Please print every line of the listing, unchanged.

◇ ◇ ◇ ◇

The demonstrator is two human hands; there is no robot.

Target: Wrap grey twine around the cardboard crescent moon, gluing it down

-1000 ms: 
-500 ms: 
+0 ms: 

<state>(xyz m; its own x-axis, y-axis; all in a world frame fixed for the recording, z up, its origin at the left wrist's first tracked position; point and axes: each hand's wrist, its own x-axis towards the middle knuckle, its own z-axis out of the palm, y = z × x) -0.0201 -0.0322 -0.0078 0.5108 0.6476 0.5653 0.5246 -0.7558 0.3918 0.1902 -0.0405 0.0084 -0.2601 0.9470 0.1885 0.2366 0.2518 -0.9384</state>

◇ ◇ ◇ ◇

### [RESULT OF THIS EXERCISE]
The demonstrator is two human hands; there is no robot.

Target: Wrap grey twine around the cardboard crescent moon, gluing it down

-1000 ms: 
-500 ms: 
+0 ms: 

<state>(xyz m; its own x-axis, y-axis; all in a world frame fixed for the recording, z up, its origin at the left wrist's first tracked position; point and axes: each hand's wrist, its own x-axis towards the middle knuckle, its own z-axis out of the palm, y = z × x) -0.0201 -0.0322 -0.0078 0.5108 0.6476 0.5653 0.5246 -0.7558 0.3918 0.1902 -0.0405 0.0084 -0.2601 0.9470 0.1885 0.2366 0.2518 -0.9384</state>

The answer to this exercise is complete.